Write out all the data again, exactly as it stands.

╭──

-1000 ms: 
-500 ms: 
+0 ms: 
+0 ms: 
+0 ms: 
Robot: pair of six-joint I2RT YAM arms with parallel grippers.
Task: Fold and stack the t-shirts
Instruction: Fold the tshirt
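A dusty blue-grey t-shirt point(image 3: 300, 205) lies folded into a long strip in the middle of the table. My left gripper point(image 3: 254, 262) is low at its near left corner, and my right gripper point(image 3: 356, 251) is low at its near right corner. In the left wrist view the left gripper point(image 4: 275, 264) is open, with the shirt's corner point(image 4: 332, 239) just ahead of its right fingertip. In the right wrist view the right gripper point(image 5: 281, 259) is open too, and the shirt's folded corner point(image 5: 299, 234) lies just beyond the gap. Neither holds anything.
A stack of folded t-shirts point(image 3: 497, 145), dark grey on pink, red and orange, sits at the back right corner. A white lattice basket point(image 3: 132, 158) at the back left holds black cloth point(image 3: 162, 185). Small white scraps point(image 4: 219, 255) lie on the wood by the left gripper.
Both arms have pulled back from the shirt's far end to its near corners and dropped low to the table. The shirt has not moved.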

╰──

> [Response]
-1000 ms: 
-500 ms: 
+0 ms: 
+0 ms: 
+0 ms: 
Robot: pair of six-joint I2RT YAM arms with parallel grippers.
Task: Fold and stack the t-shirts
Instruction: Fold the tshirt
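A dusty blue-grey t-shirt point(image 3: 300, 205) lies folded into a long strip in the middle of the table. My left gripper point(image 3: 254, 262) is low at its near left corner, and my right gripper point(image 3: 356, 251) is low at its near right corner. In the left wrist view the left gripper point(image 4: 275, 264) is open, with the shirt's corner point(image 4: 332, 239) just ahead of its right fingertip. In the right wrist view the right gripper point(image 5: 281, 259) is open too, and the shirt's folded corner point(image 5: 299, 234) lies just beyond the gap. Neither holds anything.
A stack of folded t-shirts point(image 3: 497, 145), dark grey on pink, red and orange, sits at the back right corner. A white lattice basket point(image 3: 132, 158) at the back left holds black cloth point(image 3: 162, 185). Small white scraps point(image 4: 219, 255) lie on the wood by the left gripper.
Both arms have pulled back from the shirt's far end to its near corners and dropped low to the table. The shirt has not moved.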

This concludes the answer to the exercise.